3. **Moderate Nesting**:
   - 3-level bundle (27^3 slots).
   - Precomputed role vectors.
4. **Testing**: Key-value store demo (superpose 500 items, retrieve >90% acc).

**Math Note**: Capacity proof limits to ~D/10 items.

---

## Phase 5: Configurable Depth and Packed Fallback (2–4 Weeks)

**Goal**: Optional higher precision.

**Steps**:
1. **Packed Mode**: Holistic tryte scalars (ripple/lookup add).
2. **Config Per-Layer**: Trit depth 1–6, auto-tune via calibration.
3. **Hybrid Kernel Dispatch**: Bitsliced for matmul, packed for edits.
4. **Testing**: Ablation on accuracy vs density.
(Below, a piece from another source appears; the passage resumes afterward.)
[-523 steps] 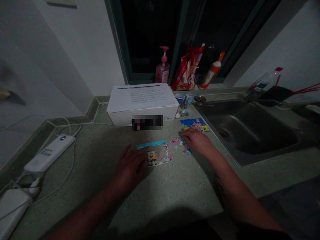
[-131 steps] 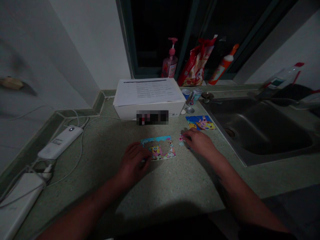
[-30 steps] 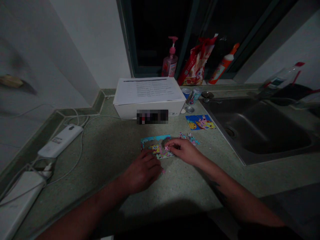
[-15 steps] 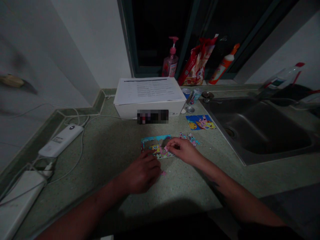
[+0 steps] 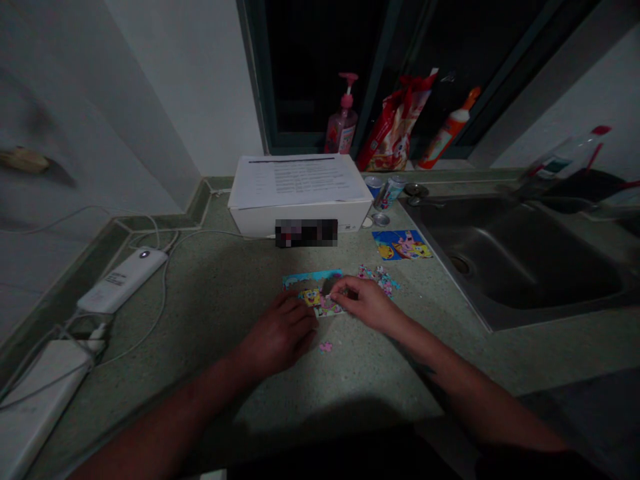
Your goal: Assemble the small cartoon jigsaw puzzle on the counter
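Our right hand (image 5: 367,303) pinched what seemed a tiny jigsaw piece (image 5: 329,295) over the SpongeBob puzzle (image 5: 313,279), our left hand (image 5: 280,337) curled loosely at its edge, so a slip could have dropped it or knocked the loose pink piece (image 5: 325,347) astray

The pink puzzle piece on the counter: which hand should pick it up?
Probably the left hand. It is right beside the pink puzzle piece. The right hand is further away, with its fingertips down on the SpongeBob jigsaw puzzle.
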`<state>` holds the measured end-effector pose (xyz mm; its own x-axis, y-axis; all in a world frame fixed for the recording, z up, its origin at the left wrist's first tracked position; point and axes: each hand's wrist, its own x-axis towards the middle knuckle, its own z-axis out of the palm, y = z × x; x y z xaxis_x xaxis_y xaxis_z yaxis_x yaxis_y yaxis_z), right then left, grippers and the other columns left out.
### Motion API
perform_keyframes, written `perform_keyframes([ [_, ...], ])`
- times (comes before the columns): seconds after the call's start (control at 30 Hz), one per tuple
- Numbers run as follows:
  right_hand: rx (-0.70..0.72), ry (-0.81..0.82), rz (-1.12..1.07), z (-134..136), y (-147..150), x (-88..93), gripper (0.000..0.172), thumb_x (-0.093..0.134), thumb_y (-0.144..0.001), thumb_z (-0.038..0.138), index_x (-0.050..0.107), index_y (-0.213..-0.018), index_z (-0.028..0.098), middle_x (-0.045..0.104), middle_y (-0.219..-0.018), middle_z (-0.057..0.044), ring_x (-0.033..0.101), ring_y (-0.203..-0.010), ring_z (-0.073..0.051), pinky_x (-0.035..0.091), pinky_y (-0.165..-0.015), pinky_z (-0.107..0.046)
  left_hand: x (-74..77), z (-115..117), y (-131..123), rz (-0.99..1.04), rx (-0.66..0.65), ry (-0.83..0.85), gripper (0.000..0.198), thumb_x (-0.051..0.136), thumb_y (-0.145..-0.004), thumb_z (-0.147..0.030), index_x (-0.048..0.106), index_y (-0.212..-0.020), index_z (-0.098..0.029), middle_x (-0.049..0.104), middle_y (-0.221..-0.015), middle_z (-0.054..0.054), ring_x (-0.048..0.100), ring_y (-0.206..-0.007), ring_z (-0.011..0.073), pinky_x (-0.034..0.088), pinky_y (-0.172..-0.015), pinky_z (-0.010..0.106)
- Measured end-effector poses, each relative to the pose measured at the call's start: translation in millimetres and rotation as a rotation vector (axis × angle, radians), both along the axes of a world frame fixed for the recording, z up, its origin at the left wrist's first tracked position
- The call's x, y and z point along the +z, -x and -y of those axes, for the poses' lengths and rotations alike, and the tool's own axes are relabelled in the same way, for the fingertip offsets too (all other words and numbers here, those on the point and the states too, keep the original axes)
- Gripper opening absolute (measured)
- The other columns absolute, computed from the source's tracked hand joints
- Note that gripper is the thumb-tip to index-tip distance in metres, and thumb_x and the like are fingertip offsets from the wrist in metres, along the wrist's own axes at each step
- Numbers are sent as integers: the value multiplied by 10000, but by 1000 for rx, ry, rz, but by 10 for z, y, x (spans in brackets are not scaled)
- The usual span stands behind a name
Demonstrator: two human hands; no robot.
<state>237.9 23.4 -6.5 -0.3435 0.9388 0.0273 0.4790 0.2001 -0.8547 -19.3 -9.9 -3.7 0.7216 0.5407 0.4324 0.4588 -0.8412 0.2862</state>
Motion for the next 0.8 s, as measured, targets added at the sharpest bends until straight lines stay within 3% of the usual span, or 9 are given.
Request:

**Fallback Rationale**: For non-sparse layers.

---

## Phase 6: Polish, Ecosystem, and Validation (Ongoing)

**Steps**:
1. **Crate Structure**: `unsloth-ternary` with TernaryTensor trait.
2. **Full Model Quant**: Pipeline for Llama/Mistral.
3. **GPU Testing Plan** (Tonight/Soon):
   - Setup: CubeCL 0.8.1, CUDA device.
   - Benchmarks: Seq lens 512–4096, batch 1–8.
   - Profile memory (client queries), occupancy.
4. **Validation**: Perplexity on WikiText, zero-shot tasks.

**Overall Timeline**: 2–3 months to MVP ternary unsloth-rs.

**Risks/Implications**:
- Accuracy: Monitor degradation; fine-tune recovery essential.
- Portability: Vulkan slower → prioritize CUDA.
- Edge: Non-sparse models → minimal gain.

This roadmap is realistic, proven where possible, and builds incrementally. Knock out Phase 1 matmul first—it's the foundation that will "chooches" immediately. Let's get it slapped together.